MATLAB: How to create pool of workers from a list of hostnames

parallel computingParallel Computing Toolbox

Hi all. In the past I've used the parallel computing toolbox on an HPC cluster to submit a job to the scheduler which Matlab then connects to and creates a worker pool. The problem is that on a shared HPC cluster this process must be started from a job too and it's not guaranteed that both jobs will start in temporal proximity.
What I would like to do is request all compute resources in advance, start up matlab on a single host, and then provide it with a list of the remaining hostnames where it can start up worker pools.
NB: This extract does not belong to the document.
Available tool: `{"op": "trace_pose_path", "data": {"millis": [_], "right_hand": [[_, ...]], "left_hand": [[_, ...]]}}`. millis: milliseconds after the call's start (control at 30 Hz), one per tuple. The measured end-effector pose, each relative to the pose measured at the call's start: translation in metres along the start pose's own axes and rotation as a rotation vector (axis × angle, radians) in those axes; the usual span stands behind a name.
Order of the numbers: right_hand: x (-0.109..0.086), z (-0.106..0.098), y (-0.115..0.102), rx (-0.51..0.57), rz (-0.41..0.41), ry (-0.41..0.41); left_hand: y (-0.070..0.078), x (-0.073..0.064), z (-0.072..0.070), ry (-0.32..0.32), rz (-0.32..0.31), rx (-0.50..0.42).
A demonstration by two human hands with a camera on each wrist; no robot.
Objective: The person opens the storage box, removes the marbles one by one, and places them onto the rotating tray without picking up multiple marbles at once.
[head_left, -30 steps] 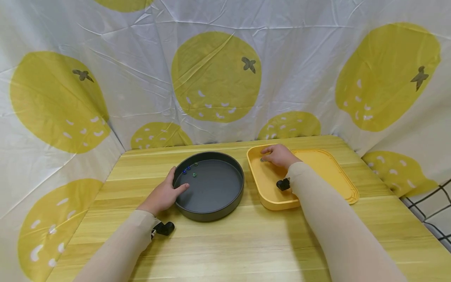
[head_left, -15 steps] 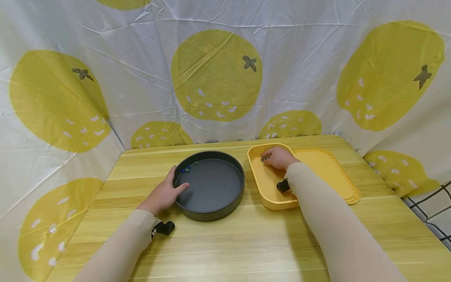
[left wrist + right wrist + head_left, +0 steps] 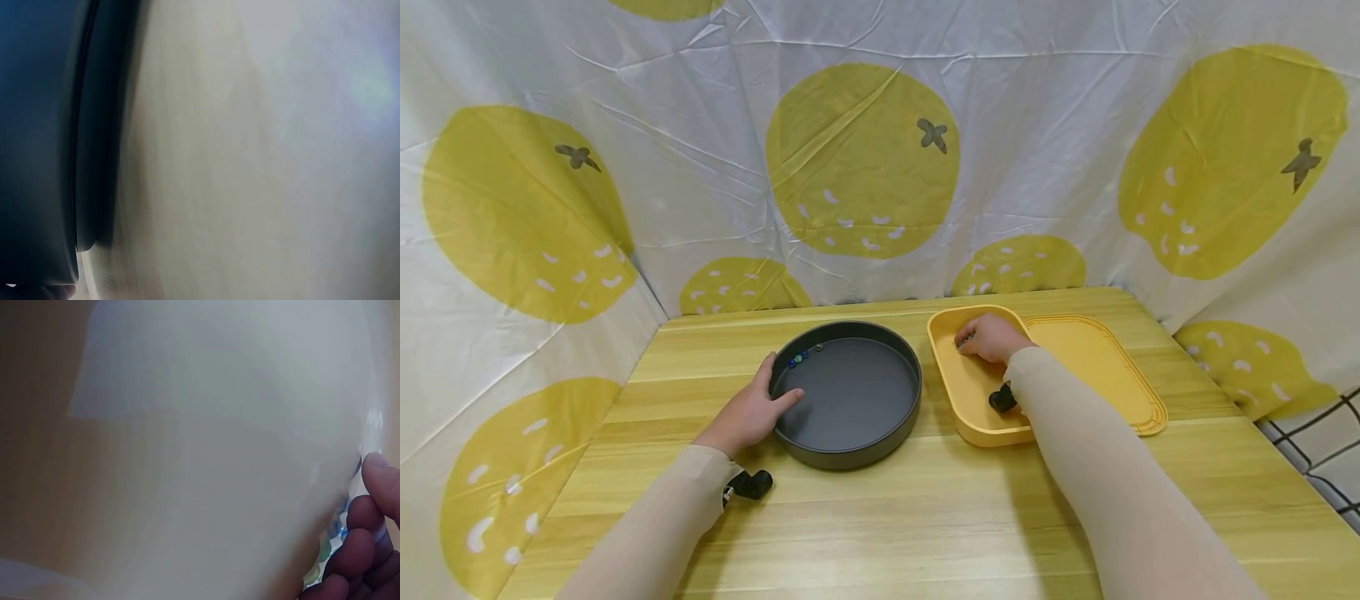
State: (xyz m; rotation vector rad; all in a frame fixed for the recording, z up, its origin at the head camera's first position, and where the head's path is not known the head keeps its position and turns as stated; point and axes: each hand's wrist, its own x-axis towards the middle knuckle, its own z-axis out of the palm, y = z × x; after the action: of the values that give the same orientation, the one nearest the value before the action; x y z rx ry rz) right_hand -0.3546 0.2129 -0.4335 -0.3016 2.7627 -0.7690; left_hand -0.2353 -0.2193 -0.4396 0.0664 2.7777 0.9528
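My left hand (image 3: pixel 751 414) holds the left rim of a round dark grey pan (image 3: pixel 850 454), thumb over the inside and fingers along the outer wall. Several blue and green glass marbles (image 3: pixel 798 358) sit against the pan's far left wall. Inside a yellow rectangular tray (image 3: pixel 992 437), my right hand (image 3: pixel 992 337) reaches down near the left wall. The right wrist view shows its bent fingers (image 3: pixel 359 547) right at several green and blue marbles (image 3: pixel 325 550), the thumb close above. I cannot tell whether a marble is pinched between them.
A flat yellow lid (image 3: pixel 1097 367) lies right of the tray, partly behind the right sleeve. All stand on a wood-grain table (image 3: pixel 880 533). A white curtain (image 3: pixel 1037 167) with yellow fruit prints hangs behind. Dark wire mesh (image 3: pixel 1318 450) shows at the right edge.
The marbles in the pan have rolled together into a row along the wall. My right fingers have drawn in slightly over the marbles in the tray. My left hand stays in place.
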Motion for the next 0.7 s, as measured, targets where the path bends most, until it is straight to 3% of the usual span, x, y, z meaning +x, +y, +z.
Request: {"op": "trace_pose_path", "data": {"millis": [367,700], "right_hand": [[0.004,0.000,0.003,0.004,-0.026,0.015],[-0.007,-0.012,-0.023,0.051,-0.039,0.037]], "left_hand": [[0.000,-0.001,0.000,0.000,0.006,0.003],[0.001,-0.002,-0.001,-0.003,0.004,0.001]]}}
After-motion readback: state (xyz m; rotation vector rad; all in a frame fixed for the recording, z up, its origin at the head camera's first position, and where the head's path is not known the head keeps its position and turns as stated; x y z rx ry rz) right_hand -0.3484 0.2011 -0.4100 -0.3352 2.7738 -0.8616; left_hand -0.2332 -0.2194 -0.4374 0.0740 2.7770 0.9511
Is this possible?
Any advice would be aprreciated. Thanks!

Best Answer

This isn't feasible at this time; however, you might consider wrapping your code with batch. For example, let's assume your code looks something like this
function my_parallel_code
% ...
nworkers = ... ;
% Check if a parallel pool is running. If so, use it. If not, initiate a parallel pool with 'nworkers'
p = gcp('nocreate');
if isempty(p)
% Pool has not been started, spawn pool across multiple nodes (kicks of new job)
% If the pool has already been started, it would have been done in "submit_job" with call to batch()
parpool('hpc',nworkers);
end
parfor idx = 1:N
% parallel code
end
Now, write a wrapper function
function submit_job
c = parcluster('hpc');
j = c.batch(@my_parallel_code,0,{},'Pool',nworkers);
Submit your MATLAB job (e.g. using Slurm). Call submit_job instead of my_parallel_code directly
#SBATCH -n 1
module load matlab
matlab -batch submit_job